The lysosomal protein TMEM106B was identified as a risk modifier of multiple dementias including frontotemporal dementia and Alzheimer's disease. The gene comes in two major haplotypes, one associated with disease risk, and by comparison, the other with protection. Only one coding polymorphism distinguishes the alleles, a threonine-to-serine substitution at residue 185 (186 in mouse). Transcriptional studies suggest synaptic, neuronal, and cognitive preservation in subjects with the protective haplotype, while in vitro studies revealed dramatic effects of TMEM106B deletion on neuronal development. Despite this background, the field has not yet resolved whether coding variant is biologically meaningful, and if so, whether it has any specific effect on neuronal phenotypes. Here we studied how loss of TMEM106B or expression of the lone coding variant affected transcriptional signatures in the mature brain and neuronal structure during development in primary neurons. We show that homozygous expression of the TMEM106B T186S variant in knock-in mice increased cortical expression of genes associated with excitatory synaptic function and axon outgrowth, and promoted neurite branching, dendritic spine density, and synaptic density in primary hippocampal neurons.

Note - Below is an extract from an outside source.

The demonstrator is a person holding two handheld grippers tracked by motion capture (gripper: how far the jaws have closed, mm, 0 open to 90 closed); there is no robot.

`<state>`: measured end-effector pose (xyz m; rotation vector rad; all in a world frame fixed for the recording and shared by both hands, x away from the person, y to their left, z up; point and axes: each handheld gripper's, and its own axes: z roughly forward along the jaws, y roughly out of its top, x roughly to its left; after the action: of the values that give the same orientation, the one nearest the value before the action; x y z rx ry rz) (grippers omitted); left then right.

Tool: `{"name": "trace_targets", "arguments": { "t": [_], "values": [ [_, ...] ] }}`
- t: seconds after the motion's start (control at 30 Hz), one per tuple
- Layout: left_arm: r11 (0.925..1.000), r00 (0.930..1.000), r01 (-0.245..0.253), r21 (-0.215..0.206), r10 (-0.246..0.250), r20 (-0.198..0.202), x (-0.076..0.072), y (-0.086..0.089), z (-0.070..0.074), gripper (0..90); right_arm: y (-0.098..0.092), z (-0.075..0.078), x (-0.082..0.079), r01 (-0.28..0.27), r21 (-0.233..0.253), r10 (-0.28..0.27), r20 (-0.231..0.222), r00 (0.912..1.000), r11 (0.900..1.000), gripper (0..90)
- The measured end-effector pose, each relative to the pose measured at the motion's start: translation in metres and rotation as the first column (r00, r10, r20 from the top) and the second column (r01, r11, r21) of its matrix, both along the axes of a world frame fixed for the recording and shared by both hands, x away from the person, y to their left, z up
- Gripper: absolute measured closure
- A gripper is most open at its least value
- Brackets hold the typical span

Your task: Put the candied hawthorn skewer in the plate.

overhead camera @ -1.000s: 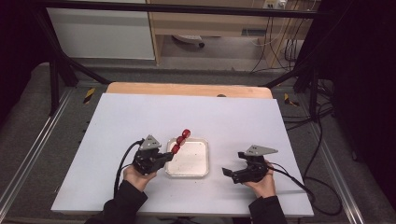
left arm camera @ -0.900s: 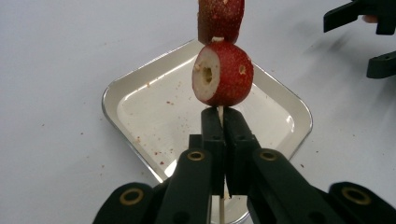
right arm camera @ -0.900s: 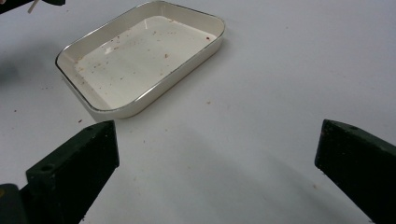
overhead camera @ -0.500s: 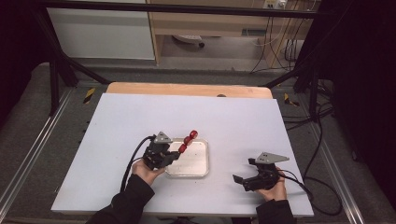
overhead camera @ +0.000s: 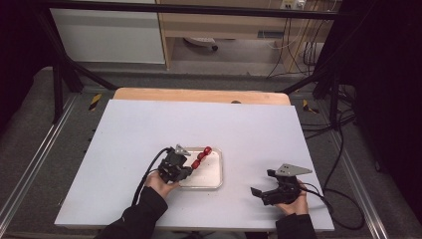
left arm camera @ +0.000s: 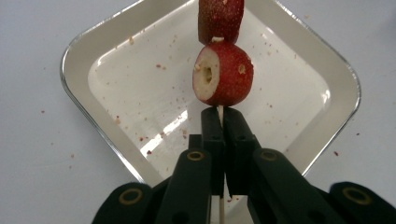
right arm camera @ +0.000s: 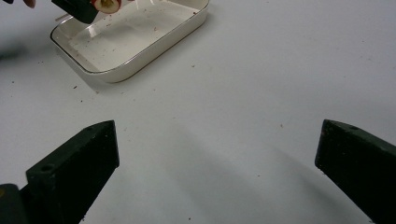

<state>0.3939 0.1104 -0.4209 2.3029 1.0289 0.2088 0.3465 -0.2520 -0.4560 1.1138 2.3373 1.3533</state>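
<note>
In the high view the tray sits on the table just below the frame's centre, with the left gripper at its left edge holding the skewer, which slants up and to the right over the tray's upper left corner. The right gripper lies well apart to the tray's right, in the lower right of the frame. In the left gripper view the skewer's fruit pieces stand above the jaws at top centre, over the tray's inside.

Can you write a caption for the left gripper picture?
Left gripper pinches thin wooden skewer of red fruit pieces over white tray.
</note>
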Motion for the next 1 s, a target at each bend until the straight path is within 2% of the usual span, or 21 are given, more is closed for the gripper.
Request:
{"name": "trace_targets", "arguments": {
  "t": [0.17,0.3,0.63,0.73,0.8,0.87,1.0],
  "values": [
    [0.9989,0.9998,-0.004,0.046,0.005,-0.017,0.001,-0.004,-0.004,87.9,-0.001,0.0,0.0,0.003,0.005,-0.003,-0.003,1.0,1.0,0.2],
    [0.9984,0.9994,-0.008,0.056,0.01,-0.034,0.001,-0.006,-0.008,88.0,-0.001,0.001,0.0,0.009,0.012,-0.009,-0.002,1.0,1.0,0.2],
    [0.999,0.9997,-0.009,0.044,0.01,-0.024,-0.001,-0.004,-0.009,84.9,-0.002,0.0,0.001,0.014,0.0,-0.014,0.0,0.9999,1.0,0.3],
    [0.9992,0.9999,-0.006,0.039,0.006,-0.009,-0.002,-0.001,-0.009,78.5,-0.002,-0.001,0.001,0.016,-0.001,-0.016,-0.001,0.9999,1.0,0.2],
    [0.9998,0.9999,0.014,0.013,-0.014,0.005,-0.004,0.003,-0.008,72.4,-0.002,-0.001,0.001,0.016,-0.001,-0.016,0.0,0.9999,1.0,0.2],
    [0.9998,0.9996,0.014,0.014,-0.014,0.026,-0.006,0.007,-0.006,66.1,-0.001,-0.001,0.001,0.018,-0.002,-0.018,0.001,0.9998,1.0,0.3],
    [0.9996,0.9991,0.016,-0.025,-0.016,0.039,-0.007,0.017,-0.001,52.0,-0.001,-0.001,0.001,0.018,-0.002,-0.018,-0.003,0.9998,1.0,0.3]
  ]
}}
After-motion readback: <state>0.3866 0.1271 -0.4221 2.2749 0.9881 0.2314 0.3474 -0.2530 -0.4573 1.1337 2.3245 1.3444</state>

In contrast, constitutive TMEM106B deletion affected transcriptional signatures of myelination without altering neuronal development in vitro. Our findings show that the T186S variant is functionally relevant and may contribute to disease resilience during neurodevelopment. 4 groups of animals were included in this study. Animals were either homozygous for the knocked-in TMEM106B T186S allele, had TMEM106B deleted, or their respective wild-type littermates. Each TMEM106B manipulation was only compared to its wildtype littermate controls.